Carbs For optimal nutrition, start your selection process with healthy carbohydrates as the top priority.
Carbs have not received much recognition over recent years. Seen as one of the primary culprits behind weight gain among various trendy diets, carbs have not enjoyed widespread support among the wellness sphere.
However, carbohydrates are essential fuel for your body. By eliminating this full spectrum from your diet altogether, you risk feeling lethargic, experiencing heart-related health challenges, and increasing your risk for specific cancers.
Thus, carbohydrates do not have to be seen as something to fear; the key lies in making choices which provide fiber, micronutrients and other benefits that will support overall health.
This popular side is actually not a grain, but rather is classified as a seed; nonetheless, since its popularity as a side dish or base for grain bowls like other grains led people to call it such.
Quinoa boasts both regular carbohydrates and antioxidants for maximum benefit, making it the ideal addition to a Mediterranean Chickpea Quinoa Bowl or Lethargic Cooker Southwest Quinoa Bowl recipe.
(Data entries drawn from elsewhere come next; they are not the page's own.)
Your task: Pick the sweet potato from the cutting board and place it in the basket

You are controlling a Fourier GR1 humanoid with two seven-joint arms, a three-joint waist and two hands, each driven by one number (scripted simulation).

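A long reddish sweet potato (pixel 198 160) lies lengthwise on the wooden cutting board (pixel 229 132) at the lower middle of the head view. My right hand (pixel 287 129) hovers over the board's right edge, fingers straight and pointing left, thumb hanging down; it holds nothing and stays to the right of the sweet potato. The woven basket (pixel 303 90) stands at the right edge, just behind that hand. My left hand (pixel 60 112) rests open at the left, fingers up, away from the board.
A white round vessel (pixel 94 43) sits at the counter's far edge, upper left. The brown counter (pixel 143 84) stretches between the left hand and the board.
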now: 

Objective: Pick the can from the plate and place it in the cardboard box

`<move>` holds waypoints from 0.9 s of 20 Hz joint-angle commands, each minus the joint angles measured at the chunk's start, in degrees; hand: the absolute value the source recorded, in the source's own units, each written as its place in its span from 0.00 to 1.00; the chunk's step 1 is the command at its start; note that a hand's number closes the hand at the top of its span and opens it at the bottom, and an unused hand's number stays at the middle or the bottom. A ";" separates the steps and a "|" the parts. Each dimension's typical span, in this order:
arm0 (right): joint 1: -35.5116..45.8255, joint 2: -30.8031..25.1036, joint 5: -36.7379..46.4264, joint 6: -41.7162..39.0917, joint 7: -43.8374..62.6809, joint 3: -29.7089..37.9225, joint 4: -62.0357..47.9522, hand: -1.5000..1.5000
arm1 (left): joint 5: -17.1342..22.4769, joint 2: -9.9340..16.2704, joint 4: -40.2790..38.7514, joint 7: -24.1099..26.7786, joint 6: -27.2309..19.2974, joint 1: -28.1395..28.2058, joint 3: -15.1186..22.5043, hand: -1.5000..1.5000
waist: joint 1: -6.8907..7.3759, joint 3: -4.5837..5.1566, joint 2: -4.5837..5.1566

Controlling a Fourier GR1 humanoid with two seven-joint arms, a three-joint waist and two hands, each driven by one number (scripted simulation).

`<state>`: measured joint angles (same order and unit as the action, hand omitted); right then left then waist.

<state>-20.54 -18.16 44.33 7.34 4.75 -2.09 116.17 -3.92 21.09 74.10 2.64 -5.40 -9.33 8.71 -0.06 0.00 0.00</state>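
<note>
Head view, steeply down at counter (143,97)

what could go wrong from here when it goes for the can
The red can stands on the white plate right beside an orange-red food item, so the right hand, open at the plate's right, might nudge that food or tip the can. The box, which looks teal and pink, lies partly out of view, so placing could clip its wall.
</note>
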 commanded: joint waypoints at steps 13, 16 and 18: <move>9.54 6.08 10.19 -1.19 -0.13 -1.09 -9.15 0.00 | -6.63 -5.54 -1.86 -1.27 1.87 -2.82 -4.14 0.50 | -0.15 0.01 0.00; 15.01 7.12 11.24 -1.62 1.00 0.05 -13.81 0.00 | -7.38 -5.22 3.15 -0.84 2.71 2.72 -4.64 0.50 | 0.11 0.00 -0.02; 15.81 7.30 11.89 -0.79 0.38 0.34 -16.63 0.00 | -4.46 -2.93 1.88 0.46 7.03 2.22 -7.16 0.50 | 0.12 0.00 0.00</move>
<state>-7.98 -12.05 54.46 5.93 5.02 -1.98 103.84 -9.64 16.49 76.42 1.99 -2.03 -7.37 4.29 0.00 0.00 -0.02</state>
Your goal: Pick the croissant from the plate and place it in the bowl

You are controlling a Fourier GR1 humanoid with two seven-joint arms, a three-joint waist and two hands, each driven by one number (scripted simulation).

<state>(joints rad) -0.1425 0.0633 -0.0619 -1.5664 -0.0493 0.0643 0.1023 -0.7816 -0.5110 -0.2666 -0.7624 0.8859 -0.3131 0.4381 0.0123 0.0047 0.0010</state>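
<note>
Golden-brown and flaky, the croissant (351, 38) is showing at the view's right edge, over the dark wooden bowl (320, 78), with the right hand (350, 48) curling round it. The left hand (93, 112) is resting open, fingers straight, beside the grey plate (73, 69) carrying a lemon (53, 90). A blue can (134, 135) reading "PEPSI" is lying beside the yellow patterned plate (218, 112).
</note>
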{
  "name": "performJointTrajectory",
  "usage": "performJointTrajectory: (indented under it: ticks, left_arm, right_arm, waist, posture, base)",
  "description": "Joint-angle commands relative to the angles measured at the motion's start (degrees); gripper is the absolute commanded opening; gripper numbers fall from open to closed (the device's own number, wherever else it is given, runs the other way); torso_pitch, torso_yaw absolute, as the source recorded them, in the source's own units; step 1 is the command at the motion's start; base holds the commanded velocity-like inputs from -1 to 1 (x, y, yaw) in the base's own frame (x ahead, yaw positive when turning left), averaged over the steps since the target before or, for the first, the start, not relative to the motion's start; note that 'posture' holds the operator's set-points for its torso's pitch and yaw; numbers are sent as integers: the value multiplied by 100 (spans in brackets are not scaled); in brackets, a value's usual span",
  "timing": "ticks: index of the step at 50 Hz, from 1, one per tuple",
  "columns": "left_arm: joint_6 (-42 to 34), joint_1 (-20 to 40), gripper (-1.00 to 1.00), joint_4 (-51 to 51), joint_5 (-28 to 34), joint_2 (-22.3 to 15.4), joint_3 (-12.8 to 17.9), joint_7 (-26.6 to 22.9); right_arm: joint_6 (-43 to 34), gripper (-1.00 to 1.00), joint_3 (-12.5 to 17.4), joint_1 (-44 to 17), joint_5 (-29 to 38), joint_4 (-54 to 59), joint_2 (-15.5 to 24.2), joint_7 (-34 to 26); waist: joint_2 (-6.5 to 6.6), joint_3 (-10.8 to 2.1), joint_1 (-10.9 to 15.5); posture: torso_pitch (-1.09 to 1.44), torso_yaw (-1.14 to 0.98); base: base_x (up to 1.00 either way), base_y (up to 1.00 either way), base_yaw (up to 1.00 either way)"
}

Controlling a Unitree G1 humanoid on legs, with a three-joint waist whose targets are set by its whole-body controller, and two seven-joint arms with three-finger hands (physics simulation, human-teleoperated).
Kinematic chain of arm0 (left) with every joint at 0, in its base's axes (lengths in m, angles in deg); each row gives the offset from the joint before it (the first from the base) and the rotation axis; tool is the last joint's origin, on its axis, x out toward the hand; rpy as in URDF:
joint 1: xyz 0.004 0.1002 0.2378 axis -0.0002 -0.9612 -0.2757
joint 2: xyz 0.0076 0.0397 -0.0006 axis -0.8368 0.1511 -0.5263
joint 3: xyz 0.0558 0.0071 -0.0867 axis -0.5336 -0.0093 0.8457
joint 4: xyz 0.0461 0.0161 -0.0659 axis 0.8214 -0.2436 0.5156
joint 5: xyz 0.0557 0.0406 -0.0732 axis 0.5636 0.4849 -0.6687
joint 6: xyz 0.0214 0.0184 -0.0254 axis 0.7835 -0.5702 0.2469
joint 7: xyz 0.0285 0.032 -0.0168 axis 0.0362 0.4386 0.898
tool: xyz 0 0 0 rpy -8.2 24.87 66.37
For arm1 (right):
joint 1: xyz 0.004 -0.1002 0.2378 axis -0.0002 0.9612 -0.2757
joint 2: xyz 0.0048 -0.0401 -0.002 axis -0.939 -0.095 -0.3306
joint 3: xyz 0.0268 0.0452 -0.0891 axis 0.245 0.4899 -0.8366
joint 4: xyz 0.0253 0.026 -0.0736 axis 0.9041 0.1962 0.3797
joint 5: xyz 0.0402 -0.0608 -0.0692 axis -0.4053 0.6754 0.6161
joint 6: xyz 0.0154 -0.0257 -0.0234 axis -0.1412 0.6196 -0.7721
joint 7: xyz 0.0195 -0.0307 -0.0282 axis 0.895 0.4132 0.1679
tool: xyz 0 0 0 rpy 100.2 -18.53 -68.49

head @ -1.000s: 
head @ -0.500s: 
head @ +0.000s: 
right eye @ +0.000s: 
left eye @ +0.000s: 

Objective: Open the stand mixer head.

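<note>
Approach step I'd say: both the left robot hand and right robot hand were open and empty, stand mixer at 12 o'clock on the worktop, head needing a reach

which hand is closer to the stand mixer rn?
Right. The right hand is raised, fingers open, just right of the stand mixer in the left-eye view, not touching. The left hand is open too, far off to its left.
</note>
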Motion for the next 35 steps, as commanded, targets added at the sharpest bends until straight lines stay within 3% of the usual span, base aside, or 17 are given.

Start each morning right with oatmeal for an enjoyable and satisfying way to fulfill your healthy carb quota! Oatmeal contains both insoluble and soluble fiber which can contribute to many aspects of our health.
Oats contain multiple filaments, but beta-glucan is particularly notable, having proven cholesterol-reducing and anti-diabetic benefits. From Apple Cinnamon Short-term Oats to Rhubarb Oat Muffins, there are plenty of ways oats can add great nutritional value to any diet plan.
This naturally sweet and low calorie treat is the perfect way to satisfy your sweet tooth without overloading on additional sugars like candy does. Opting for strawberries over sweet treats not only provides your body with regular carbohydrates without extra sugar but also gives additional benefits like potassium, folate and fiber that may benefit it! We understand sometimes we just want some real treats!
4. Black Beans
Beans are an outstanding carb option because not only do they contain fiber and protein to aid in maintaining satiety, but they also contain 20 grams of carbohydrates per half-cup serving. Opting for less mainstream beans such as black or red kidney instead of rice could help you lower LDL “bad” cholesterol fixations after meals as well as support healthy circulation and heart function.
An outstanding Black Beans and Rice dish makes an effortless weeknight dinner that’s both flavorful and healthy.
Lentils Wages Lentils are an excellent source of carbs as well as providing protein and fiber, plus iron, magnesium, vitamin B6 and other vital vitamins and minerals. Try Curried Lentils and Vegetables or Egyptian Lentil Soup for a hearty yet nutritional meal option!
Milk Few things can top the pleasure of sipping a cold glass of milk as an afternoon treat, especially considering it contains carbohydrates along with protein and essential vitamins like calcium and magnesium – making it one of the healthiest carb sources available to us today.
Be mindful when selecting milks that contain added sugars; these may lead to an increase in blood sugar and provide unnecessary calories. White milk should be your top choice when selecting healthy beverages for a diet; soymilk provides comparable nutrition while almond and oat milks typically offer calcium, vitamin D and other essential elements while being much lower in calories, carbs, fat and proteins.
Sorghum, an ancient grain native to Africa and Australia, has long been consumed around the globe as a nutritional powerhouse. Like quinoa, sorghum boasts high fiber and antioxidant content for optimal nutrition; making it perfect as either an accompaniment for soups or even popping it like popcorn to enjoy its crispy bits that won’t become stuck between your teeth!
Pears or any natural product in which you consume the skin make for an easy way to add sweetness into your diet while providing your body with more carbohydrates, fiber, vitamins, and minerals than you could imagine!
If you want something beyond a basic piece of produce, try Simmered Pears with Brie and Pistachios or Pear-Flavored Oatmeal as delicious variations on this theme.
9. Sweet Potatoes
Potatoes can be an integral component of a nutritious diet when prepared without being seared or loaded with extra salt, sugar or other additives that should be limited. Sweet potatoes provide additional health benefits with their abundance of beta carotene – providing your immune system with a boost!
From Broiler Sweet Potato Fries to Messy Joe-Stuffed Sweet Potatoes, there are numerous tasty ways of including this exciting spud in your healthy diet.